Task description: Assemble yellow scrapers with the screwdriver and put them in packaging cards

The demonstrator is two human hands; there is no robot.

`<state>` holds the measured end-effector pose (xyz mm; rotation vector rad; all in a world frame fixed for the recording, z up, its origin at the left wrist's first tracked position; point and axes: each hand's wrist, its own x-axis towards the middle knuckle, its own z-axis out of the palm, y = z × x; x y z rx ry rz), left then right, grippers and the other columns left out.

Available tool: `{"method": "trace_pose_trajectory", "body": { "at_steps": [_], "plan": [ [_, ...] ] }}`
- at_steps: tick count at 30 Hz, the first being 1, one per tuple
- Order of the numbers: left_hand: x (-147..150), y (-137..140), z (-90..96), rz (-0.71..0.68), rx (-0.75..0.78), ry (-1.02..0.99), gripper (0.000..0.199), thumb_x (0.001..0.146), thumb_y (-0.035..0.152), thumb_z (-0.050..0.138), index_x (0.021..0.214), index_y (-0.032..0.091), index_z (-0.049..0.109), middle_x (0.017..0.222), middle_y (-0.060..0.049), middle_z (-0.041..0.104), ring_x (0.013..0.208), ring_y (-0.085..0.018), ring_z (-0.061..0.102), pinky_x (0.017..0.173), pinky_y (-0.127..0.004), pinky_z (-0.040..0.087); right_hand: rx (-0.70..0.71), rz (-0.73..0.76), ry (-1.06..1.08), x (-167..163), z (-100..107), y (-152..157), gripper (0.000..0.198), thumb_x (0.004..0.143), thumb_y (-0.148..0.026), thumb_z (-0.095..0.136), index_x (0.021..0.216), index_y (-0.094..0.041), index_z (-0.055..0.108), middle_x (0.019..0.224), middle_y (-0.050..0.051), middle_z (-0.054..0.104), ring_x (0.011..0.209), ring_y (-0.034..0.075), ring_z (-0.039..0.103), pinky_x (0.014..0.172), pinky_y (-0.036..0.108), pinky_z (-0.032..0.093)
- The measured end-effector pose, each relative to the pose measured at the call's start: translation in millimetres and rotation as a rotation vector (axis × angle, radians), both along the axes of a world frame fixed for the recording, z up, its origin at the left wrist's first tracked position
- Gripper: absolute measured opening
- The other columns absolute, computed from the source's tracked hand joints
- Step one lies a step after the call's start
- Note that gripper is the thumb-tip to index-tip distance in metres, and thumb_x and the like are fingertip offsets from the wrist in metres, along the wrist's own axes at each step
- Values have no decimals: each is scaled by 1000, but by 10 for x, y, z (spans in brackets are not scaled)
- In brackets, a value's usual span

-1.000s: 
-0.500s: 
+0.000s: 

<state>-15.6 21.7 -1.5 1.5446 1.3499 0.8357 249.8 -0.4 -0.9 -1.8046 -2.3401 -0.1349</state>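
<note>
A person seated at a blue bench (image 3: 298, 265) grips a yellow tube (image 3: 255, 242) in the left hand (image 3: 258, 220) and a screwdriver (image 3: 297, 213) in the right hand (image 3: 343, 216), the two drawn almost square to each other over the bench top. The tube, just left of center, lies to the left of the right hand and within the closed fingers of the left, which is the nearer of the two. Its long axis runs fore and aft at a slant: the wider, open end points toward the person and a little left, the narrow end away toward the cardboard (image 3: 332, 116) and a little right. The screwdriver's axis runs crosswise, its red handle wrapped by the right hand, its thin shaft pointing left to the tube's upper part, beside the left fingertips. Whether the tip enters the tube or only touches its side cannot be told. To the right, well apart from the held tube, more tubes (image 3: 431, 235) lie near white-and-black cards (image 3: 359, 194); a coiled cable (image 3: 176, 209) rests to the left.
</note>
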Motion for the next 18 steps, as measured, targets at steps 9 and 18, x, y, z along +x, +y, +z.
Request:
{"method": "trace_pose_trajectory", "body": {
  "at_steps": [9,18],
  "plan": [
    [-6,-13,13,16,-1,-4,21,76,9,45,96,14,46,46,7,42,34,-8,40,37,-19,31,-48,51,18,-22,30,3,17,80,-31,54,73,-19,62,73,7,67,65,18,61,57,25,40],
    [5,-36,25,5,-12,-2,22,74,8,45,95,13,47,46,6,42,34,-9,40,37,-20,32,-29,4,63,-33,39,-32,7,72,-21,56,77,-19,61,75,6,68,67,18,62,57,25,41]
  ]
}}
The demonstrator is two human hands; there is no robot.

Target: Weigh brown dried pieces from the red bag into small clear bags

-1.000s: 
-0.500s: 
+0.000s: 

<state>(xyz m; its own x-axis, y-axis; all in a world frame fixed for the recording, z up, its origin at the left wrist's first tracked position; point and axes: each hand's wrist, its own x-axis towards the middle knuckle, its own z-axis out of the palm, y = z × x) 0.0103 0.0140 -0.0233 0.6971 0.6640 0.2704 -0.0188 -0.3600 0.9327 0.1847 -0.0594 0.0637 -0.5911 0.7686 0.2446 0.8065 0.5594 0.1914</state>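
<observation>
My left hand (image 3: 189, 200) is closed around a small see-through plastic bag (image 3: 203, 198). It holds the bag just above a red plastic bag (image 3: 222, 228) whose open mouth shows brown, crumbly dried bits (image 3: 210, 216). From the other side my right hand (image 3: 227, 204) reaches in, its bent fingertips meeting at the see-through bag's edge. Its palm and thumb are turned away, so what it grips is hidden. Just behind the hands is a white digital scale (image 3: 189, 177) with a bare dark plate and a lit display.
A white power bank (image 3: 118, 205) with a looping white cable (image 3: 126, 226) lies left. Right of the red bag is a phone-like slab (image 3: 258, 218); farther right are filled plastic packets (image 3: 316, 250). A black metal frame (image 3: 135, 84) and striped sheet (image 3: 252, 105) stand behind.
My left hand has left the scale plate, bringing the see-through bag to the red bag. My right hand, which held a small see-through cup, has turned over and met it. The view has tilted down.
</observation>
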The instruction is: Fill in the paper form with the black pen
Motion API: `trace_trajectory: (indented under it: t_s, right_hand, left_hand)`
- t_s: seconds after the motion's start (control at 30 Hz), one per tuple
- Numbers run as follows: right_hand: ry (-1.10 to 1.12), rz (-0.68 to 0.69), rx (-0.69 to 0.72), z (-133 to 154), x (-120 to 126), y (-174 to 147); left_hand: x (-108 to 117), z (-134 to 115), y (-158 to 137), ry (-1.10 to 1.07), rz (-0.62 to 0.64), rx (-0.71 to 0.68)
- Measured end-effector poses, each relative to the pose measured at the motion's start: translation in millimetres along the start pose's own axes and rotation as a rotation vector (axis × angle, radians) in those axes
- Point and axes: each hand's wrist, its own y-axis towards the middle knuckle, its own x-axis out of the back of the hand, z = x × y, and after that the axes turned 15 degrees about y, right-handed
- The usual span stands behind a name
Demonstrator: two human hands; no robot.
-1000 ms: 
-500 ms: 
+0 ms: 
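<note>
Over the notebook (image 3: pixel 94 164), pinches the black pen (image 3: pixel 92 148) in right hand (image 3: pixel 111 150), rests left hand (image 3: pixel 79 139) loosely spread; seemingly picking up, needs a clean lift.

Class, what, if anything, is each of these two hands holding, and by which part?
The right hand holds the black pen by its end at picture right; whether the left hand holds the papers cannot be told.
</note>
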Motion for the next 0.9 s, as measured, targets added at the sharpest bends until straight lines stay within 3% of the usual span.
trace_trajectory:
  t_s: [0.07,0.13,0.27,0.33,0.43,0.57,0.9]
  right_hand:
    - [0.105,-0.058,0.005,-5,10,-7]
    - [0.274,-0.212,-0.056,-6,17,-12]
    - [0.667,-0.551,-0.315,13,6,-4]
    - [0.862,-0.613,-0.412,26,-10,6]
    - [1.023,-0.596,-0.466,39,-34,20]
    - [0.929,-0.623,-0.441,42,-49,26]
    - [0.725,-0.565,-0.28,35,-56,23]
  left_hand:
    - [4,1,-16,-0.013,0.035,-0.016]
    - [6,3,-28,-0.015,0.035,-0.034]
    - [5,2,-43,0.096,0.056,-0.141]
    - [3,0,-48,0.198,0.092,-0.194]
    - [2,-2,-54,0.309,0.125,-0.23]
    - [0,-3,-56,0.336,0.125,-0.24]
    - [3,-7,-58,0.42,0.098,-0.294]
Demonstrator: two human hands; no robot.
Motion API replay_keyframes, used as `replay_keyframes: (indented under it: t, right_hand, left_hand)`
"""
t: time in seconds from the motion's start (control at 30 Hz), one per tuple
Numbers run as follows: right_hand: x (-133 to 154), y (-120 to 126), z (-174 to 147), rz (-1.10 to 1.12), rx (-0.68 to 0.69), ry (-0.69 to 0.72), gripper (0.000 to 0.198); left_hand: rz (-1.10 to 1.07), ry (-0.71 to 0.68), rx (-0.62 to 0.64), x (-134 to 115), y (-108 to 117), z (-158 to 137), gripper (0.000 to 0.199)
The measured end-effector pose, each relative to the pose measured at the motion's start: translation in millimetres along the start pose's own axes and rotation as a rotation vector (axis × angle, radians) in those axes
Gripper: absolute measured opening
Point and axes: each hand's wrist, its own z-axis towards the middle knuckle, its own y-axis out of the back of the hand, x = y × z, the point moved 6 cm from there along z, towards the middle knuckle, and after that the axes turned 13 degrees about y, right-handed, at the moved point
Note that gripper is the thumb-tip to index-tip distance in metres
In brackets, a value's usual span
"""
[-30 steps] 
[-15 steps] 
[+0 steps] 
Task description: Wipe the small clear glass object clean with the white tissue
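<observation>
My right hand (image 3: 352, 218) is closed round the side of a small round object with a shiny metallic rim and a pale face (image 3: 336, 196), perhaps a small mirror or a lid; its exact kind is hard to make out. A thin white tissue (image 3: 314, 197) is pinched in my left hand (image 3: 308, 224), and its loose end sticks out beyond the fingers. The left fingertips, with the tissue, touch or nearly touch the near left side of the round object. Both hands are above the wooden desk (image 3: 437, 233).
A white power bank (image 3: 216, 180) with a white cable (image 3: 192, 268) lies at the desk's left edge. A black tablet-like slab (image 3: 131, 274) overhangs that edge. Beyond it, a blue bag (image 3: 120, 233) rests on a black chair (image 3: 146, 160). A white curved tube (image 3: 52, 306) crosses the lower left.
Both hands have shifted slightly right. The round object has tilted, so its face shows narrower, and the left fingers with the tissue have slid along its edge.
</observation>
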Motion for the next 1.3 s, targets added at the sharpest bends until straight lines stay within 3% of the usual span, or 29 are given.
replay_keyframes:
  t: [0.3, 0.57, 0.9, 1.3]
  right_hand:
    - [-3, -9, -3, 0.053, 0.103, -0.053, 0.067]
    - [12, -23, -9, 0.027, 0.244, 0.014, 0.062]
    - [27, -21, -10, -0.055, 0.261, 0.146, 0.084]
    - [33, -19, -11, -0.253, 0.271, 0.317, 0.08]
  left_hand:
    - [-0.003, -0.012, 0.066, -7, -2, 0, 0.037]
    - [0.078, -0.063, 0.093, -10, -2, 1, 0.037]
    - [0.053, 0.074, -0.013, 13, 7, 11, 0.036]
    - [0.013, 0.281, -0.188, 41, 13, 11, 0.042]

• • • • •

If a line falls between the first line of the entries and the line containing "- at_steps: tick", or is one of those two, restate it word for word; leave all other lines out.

__RESPONSE TO THIS TASK__.
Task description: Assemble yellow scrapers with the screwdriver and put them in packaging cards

The demonstrator is two human hands; there is no robot.

`<state>` holds the measured end-effector pose (xyz mm; rotation vector rad; all in a world frame fixed for the recording, z up, its origin at the left wrist's first tracked position; point and axes: each hand's wrist, its own x-axis towards the middle knuckle, its own z-axis out of the palm, y = z × x; x y z rx ry rz), left then right, grippers and the other columns left out.

Available tool: `{"method": "trace_pose_trajectory", "body": { "at_steps": [_], "plan": [ [_, ...] ] }}`
- at_steps: tick count at 30 Hz, the first being 1, one per tuple

The answer contains nothing further.